* **What is being asked**: Copy the lines below verbatim. Begin with the first and end with the line containing "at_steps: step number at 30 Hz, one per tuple".

* **Data block**:
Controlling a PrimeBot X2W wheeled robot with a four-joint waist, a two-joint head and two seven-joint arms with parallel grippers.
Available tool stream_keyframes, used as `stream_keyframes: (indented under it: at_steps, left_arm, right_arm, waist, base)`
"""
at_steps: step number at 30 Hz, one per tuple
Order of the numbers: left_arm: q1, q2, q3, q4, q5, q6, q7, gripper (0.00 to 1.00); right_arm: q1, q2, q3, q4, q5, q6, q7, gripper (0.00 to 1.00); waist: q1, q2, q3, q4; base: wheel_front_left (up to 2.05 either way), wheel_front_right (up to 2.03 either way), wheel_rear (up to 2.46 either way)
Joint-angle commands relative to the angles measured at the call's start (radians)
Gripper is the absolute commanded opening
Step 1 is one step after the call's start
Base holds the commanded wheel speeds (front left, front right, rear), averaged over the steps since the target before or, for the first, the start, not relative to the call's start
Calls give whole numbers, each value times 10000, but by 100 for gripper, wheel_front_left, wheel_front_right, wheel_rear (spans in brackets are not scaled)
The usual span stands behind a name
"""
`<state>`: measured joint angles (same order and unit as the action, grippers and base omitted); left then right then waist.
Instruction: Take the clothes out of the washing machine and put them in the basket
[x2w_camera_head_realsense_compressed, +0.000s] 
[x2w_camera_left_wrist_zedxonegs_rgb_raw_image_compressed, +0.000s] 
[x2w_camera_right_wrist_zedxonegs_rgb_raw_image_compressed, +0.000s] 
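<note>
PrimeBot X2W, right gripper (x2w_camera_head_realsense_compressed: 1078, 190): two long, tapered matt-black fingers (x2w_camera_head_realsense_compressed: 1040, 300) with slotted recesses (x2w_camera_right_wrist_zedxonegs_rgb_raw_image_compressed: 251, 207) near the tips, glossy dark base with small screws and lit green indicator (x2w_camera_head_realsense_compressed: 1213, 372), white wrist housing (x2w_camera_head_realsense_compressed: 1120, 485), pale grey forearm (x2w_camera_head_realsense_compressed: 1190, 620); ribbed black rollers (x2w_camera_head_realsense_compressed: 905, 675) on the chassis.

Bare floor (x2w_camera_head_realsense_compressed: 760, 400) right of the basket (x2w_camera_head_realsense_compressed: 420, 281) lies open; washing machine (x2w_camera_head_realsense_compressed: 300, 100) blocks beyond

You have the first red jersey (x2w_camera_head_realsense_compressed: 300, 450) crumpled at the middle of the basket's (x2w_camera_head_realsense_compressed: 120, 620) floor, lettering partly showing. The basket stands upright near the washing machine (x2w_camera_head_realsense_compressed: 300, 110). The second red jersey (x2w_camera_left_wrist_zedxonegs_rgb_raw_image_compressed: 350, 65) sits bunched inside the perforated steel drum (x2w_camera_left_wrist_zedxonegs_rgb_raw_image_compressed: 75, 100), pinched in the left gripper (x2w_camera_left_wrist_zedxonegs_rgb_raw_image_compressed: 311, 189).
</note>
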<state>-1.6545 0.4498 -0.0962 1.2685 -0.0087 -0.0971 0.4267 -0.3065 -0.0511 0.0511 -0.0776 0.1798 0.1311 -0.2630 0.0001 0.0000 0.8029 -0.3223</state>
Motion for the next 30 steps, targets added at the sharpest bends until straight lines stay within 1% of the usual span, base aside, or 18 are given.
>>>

* **Result below**:
Controlling a PrimeBot X2W wheeled robot with a four-joint waist, a two-joint head and two seven-joint arms with parallel grippers.
Available tool stream_keyframes, used as `stream_keyframes: (indented under it: at_steps, left_arm, right_arm, waist, base)`
"""
at_steps: step number at 30 Hz, one per tuple

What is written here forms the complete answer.